DIRECTIONS ▸ Once you have read the records below, restate them word for word.
----- DATA SHOWN
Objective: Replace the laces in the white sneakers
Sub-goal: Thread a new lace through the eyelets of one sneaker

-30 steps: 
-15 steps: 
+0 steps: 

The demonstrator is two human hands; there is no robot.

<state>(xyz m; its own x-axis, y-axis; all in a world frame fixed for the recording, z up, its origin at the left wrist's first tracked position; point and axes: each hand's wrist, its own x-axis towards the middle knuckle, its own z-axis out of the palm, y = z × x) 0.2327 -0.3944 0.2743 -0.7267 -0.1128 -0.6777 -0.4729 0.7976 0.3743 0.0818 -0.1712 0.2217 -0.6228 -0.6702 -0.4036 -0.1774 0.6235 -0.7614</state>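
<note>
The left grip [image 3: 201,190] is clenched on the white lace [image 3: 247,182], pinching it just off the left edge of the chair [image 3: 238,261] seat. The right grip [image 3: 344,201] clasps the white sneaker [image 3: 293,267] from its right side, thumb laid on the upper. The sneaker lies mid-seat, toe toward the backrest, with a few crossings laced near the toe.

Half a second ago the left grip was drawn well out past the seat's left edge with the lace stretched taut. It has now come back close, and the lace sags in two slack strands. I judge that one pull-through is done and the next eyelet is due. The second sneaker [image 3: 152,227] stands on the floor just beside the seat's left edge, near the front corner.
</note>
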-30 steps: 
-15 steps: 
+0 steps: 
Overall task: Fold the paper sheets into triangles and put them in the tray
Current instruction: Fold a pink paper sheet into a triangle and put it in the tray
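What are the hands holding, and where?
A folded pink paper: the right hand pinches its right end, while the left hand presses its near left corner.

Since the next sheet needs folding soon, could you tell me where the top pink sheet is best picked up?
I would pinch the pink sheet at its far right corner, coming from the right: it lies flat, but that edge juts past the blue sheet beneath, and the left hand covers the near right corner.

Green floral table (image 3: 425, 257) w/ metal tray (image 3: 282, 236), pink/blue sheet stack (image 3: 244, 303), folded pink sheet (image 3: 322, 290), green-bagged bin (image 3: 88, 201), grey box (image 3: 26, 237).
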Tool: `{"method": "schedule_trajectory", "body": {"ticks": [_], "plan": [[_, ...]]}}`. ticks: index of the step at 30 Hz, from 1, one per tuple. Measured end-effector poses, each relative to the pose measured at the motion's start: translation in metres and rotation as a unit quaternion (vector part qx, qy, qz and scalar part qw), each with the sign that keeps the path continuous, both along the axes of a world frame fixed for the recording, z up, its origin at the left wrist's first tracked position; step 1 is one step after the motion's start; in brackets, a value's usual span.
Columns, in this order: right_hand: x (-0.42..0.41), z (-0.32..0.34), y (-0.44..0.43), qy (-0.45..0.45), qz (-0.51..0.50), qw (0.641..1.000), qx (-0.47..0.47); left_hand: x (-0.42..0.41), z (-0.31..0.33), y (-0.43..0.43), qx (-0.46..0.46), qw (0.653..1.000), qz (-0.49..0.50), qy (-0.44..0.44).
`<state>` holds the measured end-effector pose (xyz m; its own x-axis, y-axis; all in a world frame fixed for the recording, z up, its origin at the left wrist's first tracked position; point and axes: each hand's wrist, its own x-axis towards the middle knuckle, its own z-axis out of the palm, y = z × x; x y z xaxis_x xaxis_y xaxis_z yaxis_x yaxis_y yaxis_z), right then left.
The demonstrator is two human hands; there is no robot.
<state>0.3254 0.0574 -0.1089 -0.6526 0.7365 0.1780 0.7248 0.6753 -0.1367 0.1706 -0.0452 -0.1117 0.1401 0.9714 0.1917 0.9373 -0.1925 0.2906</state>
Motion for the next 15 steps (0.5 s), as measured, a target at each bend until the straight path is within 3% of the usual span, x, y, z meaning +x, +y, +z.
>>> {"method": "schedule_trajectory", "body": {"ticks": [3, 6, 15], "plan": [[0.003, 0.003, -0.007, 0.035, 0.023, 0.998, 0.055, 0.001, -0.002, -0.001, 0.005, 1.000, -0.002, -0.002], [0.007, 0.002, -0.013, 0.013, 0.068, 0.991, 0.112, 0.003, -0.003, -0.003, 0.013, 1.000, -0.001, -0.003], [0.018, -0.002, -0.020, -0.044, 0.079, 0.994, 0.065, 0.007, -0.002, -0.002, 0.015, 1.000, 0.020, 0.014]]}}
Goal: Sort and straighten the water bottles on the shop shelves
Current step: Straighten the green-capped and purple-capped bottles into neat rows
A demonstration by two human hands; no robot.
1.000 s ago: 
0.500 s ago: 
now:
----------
FINISHED EXERCISE ▸
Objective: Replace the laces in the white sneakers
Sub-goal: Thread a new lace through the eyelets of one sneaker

-30 steps: 
-15 steps: 
+0 steps: 

The demonstrator is two human hands; there is no robot.

<state>(xyz m; its own x-axis, y-axis; all in a world frame fixed for the recording, z up, its origin at the left wrist's first tracked position; point and axes: each hand's wrist, its own x-axis towards the middle knuckle, its own z-axis out of the palm, y = z × x) 0.2327 -0.3944 0.2743 -0.7267 -0.1128 -0.6777 -0.4729 0.7976 0.3743 0.0818 -0.1712 0.2217 -0.6228 -0.6702 -0.4036 -0.1774 0.6235 -0.7614</state>
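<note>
The left grip [image 3: 201,190] is clenched on the white lace [image 3: 247,182], pinching it just off the left edge of the chair [image 3: 238,261] seat. The right grip [image 3: 344,201] clasps the white sneaker [image 3: 293,267] from its right side, thumb laid on the upper. The sneaker lies mid-seat, toe toward the backrest, with a few crossings laced near the toe.

Half a second ago the left grip was drawn well out past the seat's left edge with the lace stretched taut. It has now come back close, and the lace sags in two slack strands. I judge that one pull-through is done and the next eyelet is due. The second sneaker [image 3: 152,227] stands on the floor just beside the seat's left edge, near the front corner.
</note>
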-30 steps: 
-15 steps: 
+0 steps: 
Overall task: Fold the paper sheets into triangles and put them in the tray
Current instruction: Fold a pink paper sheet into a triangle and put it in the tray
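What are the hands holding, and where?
A folded pink paper: the right hand pinches its right end, while the left hand presses its near left corner.

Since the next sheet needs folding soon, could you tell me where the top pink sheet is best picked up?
I would pinch the pink sheet at its far right corner, coming from the right: it lies flat, but that edge juts past the blue sheet beneath, and the left hand covers the near right corner.

Green floral table (image 3: 425, 257) w/ metal tray (image 3: 282, 236), pink/blue sheet stack (image 3: 244, 303), folded pink sheet (image 3: 322, 290), green-bagged bin (image 3: 88, 201), grey box (image 3: 26, 237).
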Tool: `{"method": "schedule_trajectory", "body": {"ticks": [_], "plan": [[_, ...]]}}`. ticks: index of the step at 30 Hz, from 1, one per tuple. Measured end-effector poses, each relative to the pose measured at the motion's start: translation in metres and rotation as a unit quaternion (vector part qx, qy, qz and scalar part qw), each with the sign that keeps the path continuous, both along the axes of a world frame fixed for the recording, z up, its origin at the left wrist's first tracked position; step 1 is one step after the motion's start; in brackets, a value's usual span.
Columns, in this order: right_hand: x (-0.42..0.41), z (-0.32..0.34), y (-0.44..0.43), qy (-0.45..0.45), qz (-0.51..0.50), qw (0.641..1.000), qx (-0.47..0.47); left_hand: x (-0.42..0.41), z (-0.31..0.33), y (-0.43..0.43), qx (-0.46..0.46), qw (0.653..1.000), qz (-0.49..0.50), qy (-0.44..0.44).
`<state>` holds the measured end-effector pose (xyz m; its own x-axis, y-axis; all in a world frame fixed for the recording, z up, its origin at the left wrist's first tracked position; point and axes: each hand's wrist, its own x-axis towards the middle knuckle, its own z-axis out of the palm, y = z × x; x y z xaxis_x xaxis_y xaxis_z yaxis_x yaxis_y yaxis_z), right then left.
The demonstrator is two human hands; there is no robot.
<state>0.3254 0.0574 -0.1089 -0.6526 0.7365 0.1780 0.7248 0.6753 -0.1367 0.1706 -0.0452 -0.1117 0.1401 0.9714 0.1917 0.9373 -0.1925 0.2906</state>
Motion for the next 15 steps (0.5 s), as measured, a target at each bend until the straight path is within 3% of the usual span, x, y, z meaning +x, +y, +z.
>>> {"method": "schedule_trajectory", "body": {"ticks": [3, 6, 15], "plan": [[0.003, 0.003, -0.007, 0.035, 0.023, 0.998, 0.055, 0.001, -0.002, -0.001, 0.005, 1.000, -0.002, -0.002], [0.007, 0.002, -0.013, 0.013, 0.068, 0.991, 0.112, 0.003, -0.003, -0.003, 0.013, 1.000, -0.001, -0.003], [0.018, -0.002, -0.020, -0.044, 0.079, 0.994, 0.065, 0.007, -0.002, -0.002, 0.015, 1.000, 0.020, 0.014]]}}
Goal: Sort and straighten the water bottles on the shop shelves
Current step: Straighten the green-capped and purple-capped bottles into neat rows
A demonstration by two human hands; no robot.
1.000 s ago: 
0.500 s ago: 
now:

Here is where the answer stops.